Der sanfte Wind der durch den Vorhang in die Gemächer des Erzdiakons hereinwehte bauschte den wallenden Stoff der Robe auf und ließ den Priester dadurch größer und eindrucksvoller erscheinen als er in dieser Aufmachung bereits ohnehin war.
Vor dem schweren Tisch aus schwarzem Stein kniete Maina, der Zeremonienpriester Hailags, ein rundlicher Mann, dessen langes graues Haar wirr über seine Schultern fiel und dessen einst so strahlenden Augen ihren Glanz seit Jahren verloren hatten und scheinbar in die Leere starrten.
„Meister“, sagte er mit raspelnder Stimme, „das heutige Opfer...tier ist bereit. Gebt mir die Order und ich lasse die Glocken des Domus Ignis lodern.“
Hailag nickte und Maina verschwand, jedoch nicht, ohne vorher eine tiefe Verbeugung zu machen, wie der Erzdiakon zufrieden feststellte. Auch sein Zeremonienpriester begann die Zweifel an seiner gottgegebenen Autorität zu verlieren. Auch hatte er seit dem morgendlichen Treffen nichts mehr von Aesma gehört, was seine Laune enorm besserte.

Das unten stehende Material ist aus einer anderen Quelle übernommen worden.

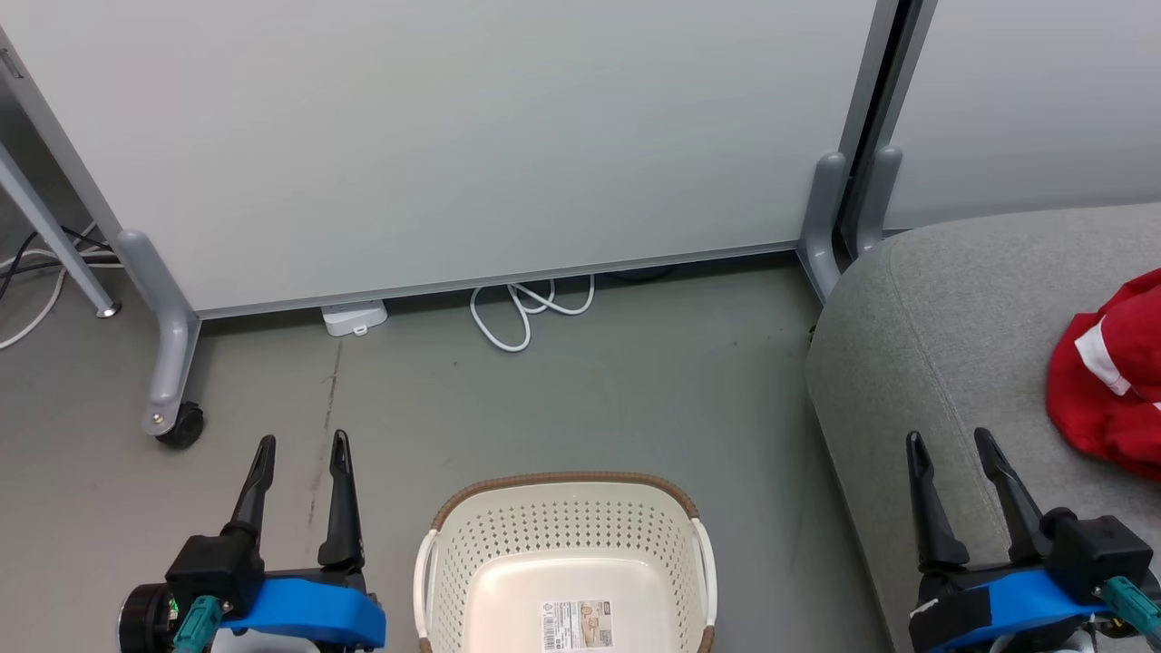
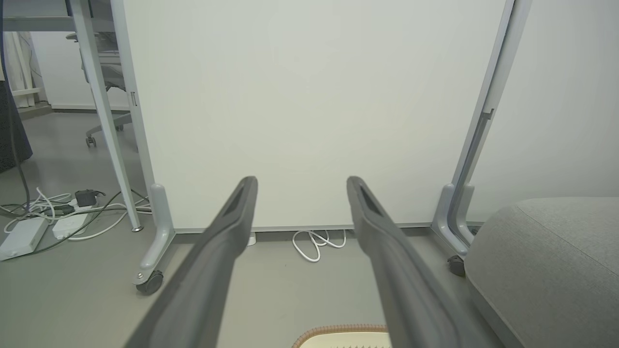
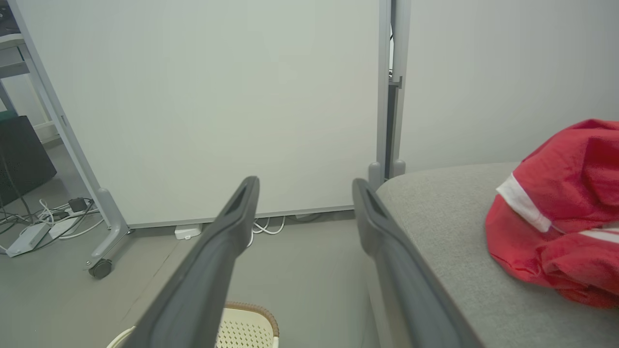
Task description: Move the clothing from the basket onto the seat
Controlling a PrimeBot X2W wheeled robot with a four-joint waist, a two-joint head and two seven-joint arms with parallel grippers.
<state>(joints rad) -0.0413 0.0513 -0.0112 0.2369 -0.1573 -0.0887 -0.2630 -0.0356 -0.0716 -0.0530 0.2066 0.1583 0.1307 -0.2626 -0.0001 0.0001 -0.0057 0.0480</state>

Wieso machte er sich eigentlich Sorgen? Alles folgte seinem vorherbestimmten Lauf, kein Grund also, beunruhigt zu sein.
Er begab sich in die Eingangshalle seiner Residenz, beobachtet von seinen starren aber nichtsdestotrotz erhabenen Ebenbildern und nahm bereits auf den Stufen der Treppe den Duft von Weihrauch wahr, der schwadenförmig vom Dom durch den Kreuzgang in die Halle waberte und alles in eine andere Sphäre zu heben schien.
Und während die Glocken ihr dröhnendes Lied begannen, hallten die monotonen und gerade deswegen eindrucksvollen Gesänge der Mönche Peuors durch die Gänge und Hallen. „Dong“, ließ die erste Glocke die Luft vibrieren.
„Mors stupebit et natura.“
„Dong“, zweiter Schlag.
„Cum resurget creatura.“
„Dong“, grollte es zum Dritten mit aller Macht.
„Judicanti responsura.“
Nun stimmte eine zweite, ungleich größere Glocke in das bronzene Grollen der ersten ein. „Judex ergo cum sedebit.“
In genau diesem Moment würden die wahren Gläubigen auf dem Tempelplatz zusammenlaufen um den Segen des Feurigen zu empfangen.
„Quidquid latet apparebit.“
Hailag hoffte, dass auch seine Feinde anwesend sein würden, wenn der Ungerechtigkeit in diesem Reich der erste tödliche Stich versetzt werden wurde.
„Nil inultum remanebit.“
Nun begannen alle Glocken des Doms, den donnernden Ruf Peuors über die Stadt und den Wald erschallen zu lassen und es klang in den Ohren des Erzdiakons wie das höhnische Lachen, das ein Gigant seinem unterlegenen Gegner in seiner gerechtfertigten Verachtung entgegenwirft.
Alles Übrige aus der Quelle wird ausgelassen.